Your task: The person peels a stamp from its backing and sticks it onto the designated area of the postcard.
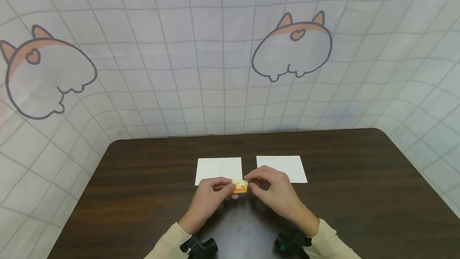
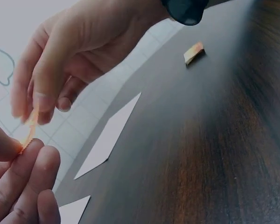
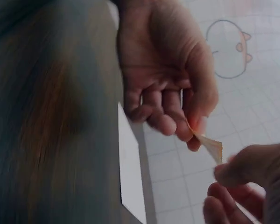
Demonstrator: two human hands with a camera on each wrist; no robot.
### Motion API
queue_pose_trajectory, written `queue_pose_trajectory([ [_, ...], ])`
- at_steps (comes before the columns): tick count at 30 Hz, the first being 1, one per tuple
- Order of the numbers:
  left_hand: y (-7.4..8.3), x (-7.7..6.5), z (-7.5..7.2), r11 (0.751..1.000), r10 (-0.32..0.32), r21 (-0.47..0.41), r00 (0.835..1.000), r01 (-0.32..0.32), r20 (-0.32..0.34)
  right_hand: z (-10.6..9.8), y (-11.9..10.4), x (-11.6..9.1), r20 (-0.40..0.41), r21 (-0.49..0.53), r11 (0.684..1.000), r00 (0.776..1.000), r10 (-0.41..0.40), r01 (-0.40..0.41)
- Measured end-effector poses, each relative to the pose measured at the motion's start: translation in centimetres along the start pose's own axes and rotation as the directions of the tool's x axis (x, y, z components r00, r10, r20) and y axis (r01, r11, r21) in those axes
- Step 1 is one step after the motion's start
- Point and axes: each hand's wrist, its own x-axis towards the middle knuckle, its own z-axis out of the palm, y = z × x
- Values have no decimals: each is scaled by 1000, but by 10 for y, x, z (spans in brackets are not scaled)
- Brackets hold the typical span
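A small yellow-orange postage stamp with a toothed edge is held up between the two hands, above the table. My left hand pinches one end of it between thumb and fingers. At the opposite end, the thumb and fingertips of my right hand pinch its edge. In the right wrist view the pale back of the stamp shows, slightly bent. Just beyond the hands lie two white rectangular papers, one on the left and one on the right, the latter partly covered by my right hand.
Another small yellow-orange piece, folded or curled, lies on the dark wooden table in the left wrist view. Behind the table hangs a white gridded curtain with cartoon animal prints. Both wrists wear black devices.
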Motion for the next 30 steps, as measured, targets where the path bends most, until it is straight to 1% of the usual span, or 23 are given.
queue_pose_trajectory([
  [2,0,0,0,1000,6,-7,1000,-6,8,2,0,-2,-7,-69,991,993,-118,117],
  [3,-1,0,1,1000,10,-13,1000,-10,13,3,0,-2,-5,-101,982,987,-163,162],
  [5,-1,0,2,1000,15,-20,1000,-15,14,4,1,-3,-1,-139,965,975,-223,220],
  [8,-1,0,5,999,21,-26,1000,-21,9,5,2,-5,-22,-182,948,963,-270,262],
  [11,-1,0,7,999,24,-35,1000,-23,5,5,4,-5,-69,-223,929,946,-316,294],
  [13,0,0,7,999,21,-39,1000,-21,3,4,4,-4,-89,-226,922,936,-340,314],
  [15,1,-1,7,999,22,-39,1000,-22,-1,4,4,-4,-91,-216,920,931,-353,327],
  [17,2,-2,7,999,26,-34,1000,-26,-4,5,4,-4,-82,-195,922,931,-355,334],
  [20,3,-3,7,998,39,-39,999,-39,-1,5,5,-4,-74,-176,930,938,-339,322],
  [23,4,-2,6,997,58,-45,998,-58,11,5,5,-2,-87,-170,935,940,-329,311],
  [25,4,-2,6,997,78,-24,997,-77,14,5,5,-1,-99,-162,938,941,-323,305],
  [27,5,-2,6,994,106,16,994,-106,1,5,4,0,-109,-154,943,943,-314,297],
  [30,6,-1,6,989,138,58,990,-136,-31,3,1,1,-120,-136,958,956,-269,253],
])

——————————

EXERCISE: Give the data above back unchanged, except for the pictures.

ANSWER BOX:
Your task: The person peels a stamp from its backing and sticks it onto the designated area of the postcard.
Demonstrator: two human hands with a camera on each wrist; no robot.
### Motion API
queue_pose_trajectory, written `queue_pose_trajectory([ [_, ...], ])`
- at_steps (comes before the columns): tick count at 30 Hz, the first being 1, one per tuple
- Order of the numbers:
  left_hand: y (-7.4..8.3), x (-7.7..6.5), z (-7.5..7.2), r11 (0.751..1.000), r10 (-0.32..0.32), r21 (-0.47..0.41), r00 (0.835..1.000), r01 (-0.32..0.32), r20 (-0.32..0.34)
  right_hand: z (-10.6..9.8), y (-11.9..10.4), x (-11.6..9.1), r20 (-0.40..0.41), r21 (-0.49..0.53), r11 (0.684..1.000), r00 (0.776..1.000), r10 (-0.41..0.40), r01 (-0.40..0.41)
- Measured end-effector poses, each relative to the pose measured at the motion's start: translation in centimetres along the start pose's own axes and rotation as the directions of the tool's x axis (x, y, z components r00, r10, r20) and y axis (r01, r11, r21) in those axes
- Step 1 is one step after the motion's start
- Point and axes: each hand's wrist, its own x-axis towards the middle knuckle, its own z-axis out of the palm, y = z × x
- Values have no decimals: each is scaled by 1000, but by 10 for y, x, z (spans in brackets are not scaled)
- Brackets hold the typical span
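A small yellow-orange postage stamp with a toothed edge is held up between the two hands, above the table. My left hand pinches one end of it between thumb and fingers. At the opposite end, the thumb and fingertips of my right hand pinch its edge. In the right wrist view the pale back of the stamp shows, slightly bent. Just beyond the hands lie two white rectangular papers, one on the left and one on the right, the latter partly covered by my right hand.
Another small yellow-orange piece, folded or curled, lies on the dark wooden table in the left wrist view. Behind the table hangs a white gridded curtain with cartoon animal prints. Both wrists wear black devices.
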Motion for the next 30 steps, as measured, targets where the path bends most, until it is straight to 1% of the usual span, or 23 are given.
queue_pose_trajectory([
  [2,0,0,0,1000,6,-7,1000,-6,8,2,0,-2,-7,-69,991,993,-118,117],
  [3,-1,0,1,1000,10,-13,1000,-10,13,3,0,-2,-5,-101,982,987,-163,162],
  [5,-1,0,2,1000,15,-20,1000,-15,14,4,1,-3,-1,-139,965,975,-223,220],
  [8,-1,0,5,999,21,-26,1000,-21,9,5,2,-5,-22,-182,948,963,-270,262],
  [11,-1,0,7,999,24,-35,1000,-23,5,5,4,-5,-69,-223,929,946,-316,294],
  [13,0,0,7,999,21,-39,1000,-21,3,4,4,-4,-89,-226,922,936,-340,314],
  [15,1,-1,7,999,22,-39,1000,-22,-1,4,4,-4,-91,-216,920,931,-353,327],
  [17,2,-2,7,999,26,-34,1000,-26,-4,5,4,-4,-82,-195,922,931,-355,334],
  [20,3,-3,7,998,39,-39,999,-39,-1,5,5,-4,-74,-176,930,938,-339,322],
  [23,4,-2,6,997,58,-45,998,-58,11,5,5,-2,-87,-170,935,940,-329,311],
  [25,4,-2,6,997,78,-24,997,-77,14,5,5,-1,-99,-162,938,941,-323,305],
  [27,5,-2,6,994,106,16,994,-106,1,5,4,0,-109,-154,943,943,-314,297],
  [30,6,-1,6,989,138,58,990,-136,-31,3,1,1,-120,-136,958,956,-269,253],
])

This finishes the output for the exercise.